PS2 Review: Everything or Nothing (EA, 2004)


What makes for a great James Bond game? Certainly it must have the feel of the James Bond film or novel, that curious and pleasurably perplexing posture of self-seriousness and self-consciousness, manifested in its multiple car-tank-ski-bobsled chases, its often blatant sexism, heterosexism, racism, colonialism, its abundant violence, its preternatural gadgets and vulgar puns, and its signature music. These sensibilities have been tethered to many games in the past, mostly first-person shooters. And while shooters like the inimitable GoldenEye 007 (Nintendo, 1997) and the underappreciated The World is Not Enough (EA, 2000) still have that James Bond feel to them, to my thinking they were wonderful shooters first, and Bond games second. Everything or Nothing (EA, 2004) reverses that trend, foregrounding the Bond sensibility, that authentic feel, and tailoring its style to fit this amalgam. The authenticity of Everything or Nothing is in its appropriately absurd storyline and its cavalcade of stars (including the likenesses and voices of Pierce Brosnan, Willem Dafoe, Shannon Elizabeth, and Richard Kiel reprising his role as Jaws).
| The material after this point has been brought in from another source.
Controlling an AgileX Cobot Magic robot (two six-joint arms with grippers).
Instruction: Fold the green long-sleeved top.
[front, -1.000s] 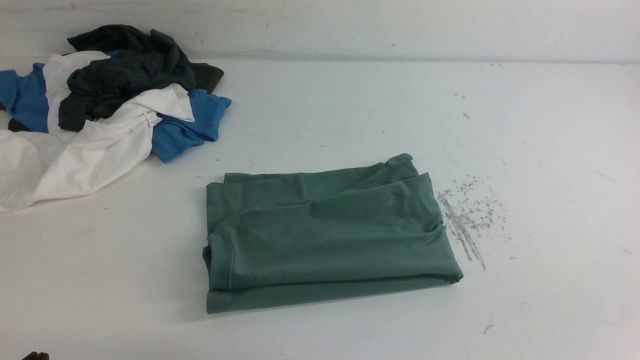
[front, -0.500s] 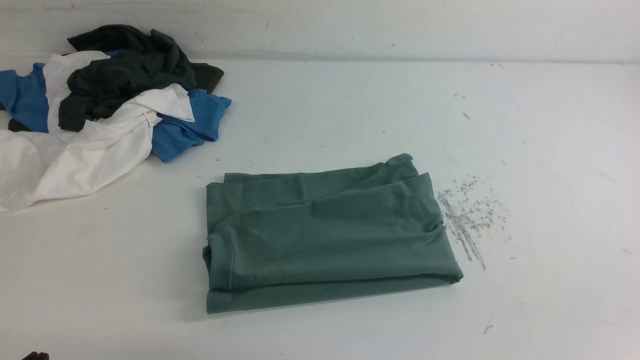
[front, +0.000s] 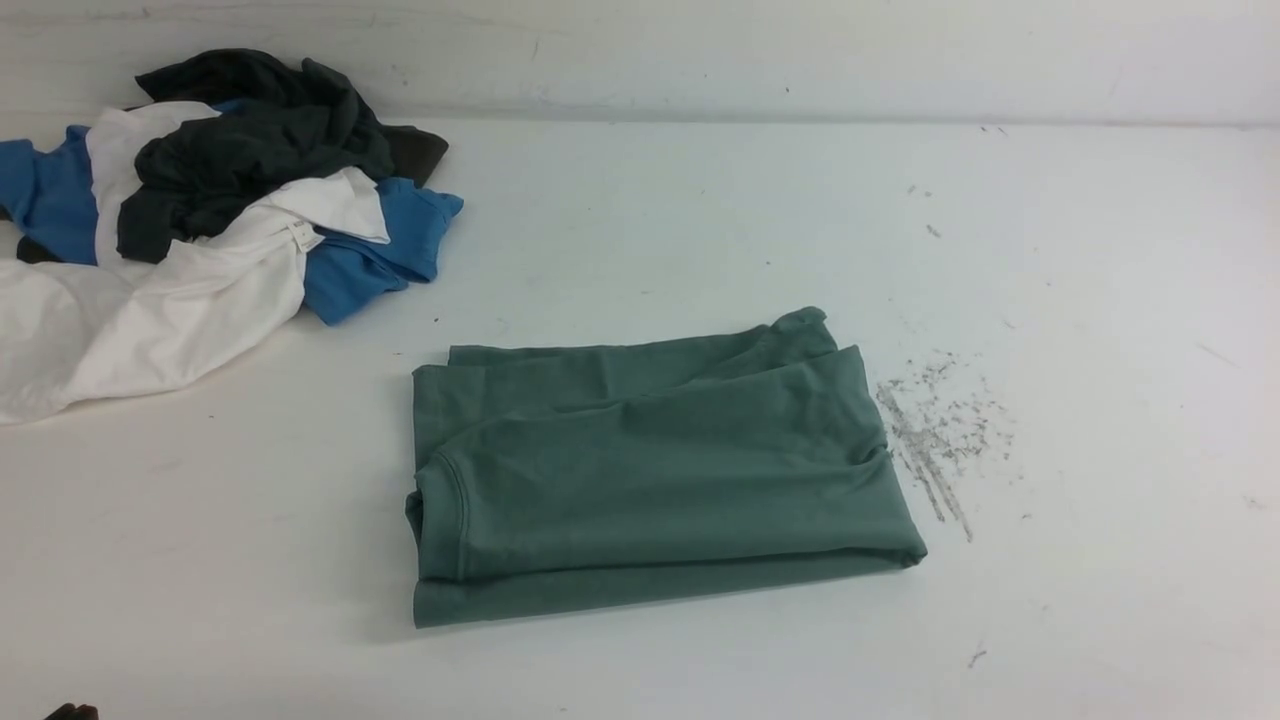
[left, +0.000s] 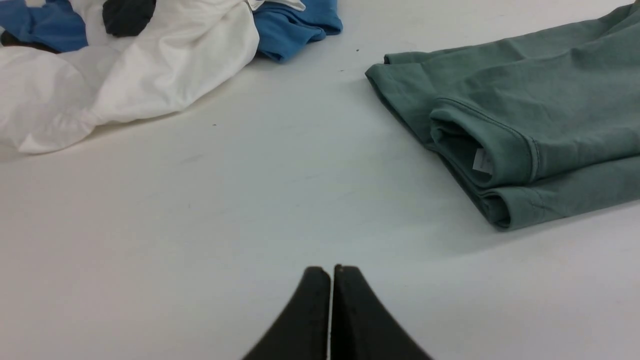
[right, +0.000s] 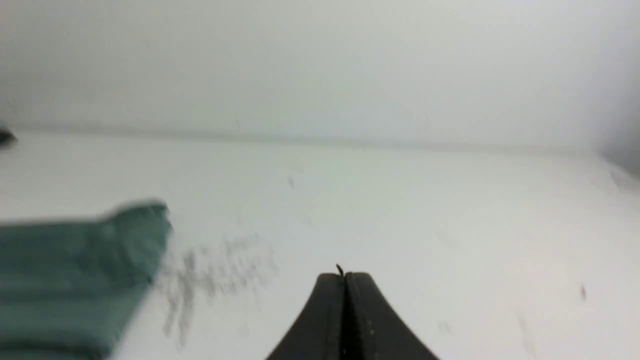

Fittingly for the technophiliac themes of Brosnan's Bond, gadgets are front and center, most notably the humorous, but equally versatile, spiderbots. Variety wins the day for this game: players shoot, sneak, skydive and rappel; drive jeeps, motorcycles, tanks, and helicopters. No two missions are anything alike. Everything or Nothing also bucks the trend in regards to its multiplayer support. While previous Bond games have been vaunted for their anything-goes, all-for-one deathmatches, EoN features a co-op storyline instead, and it succeeds, better perhaps than any other co-op game on the market. It's so good one easily forgives and forgets the mediocre, but somewhat charming, arena mode. I dare say no other Bond game, before or since, has come anywhere near EoN in replicating the aforementioned feel of Bond for the video game medium.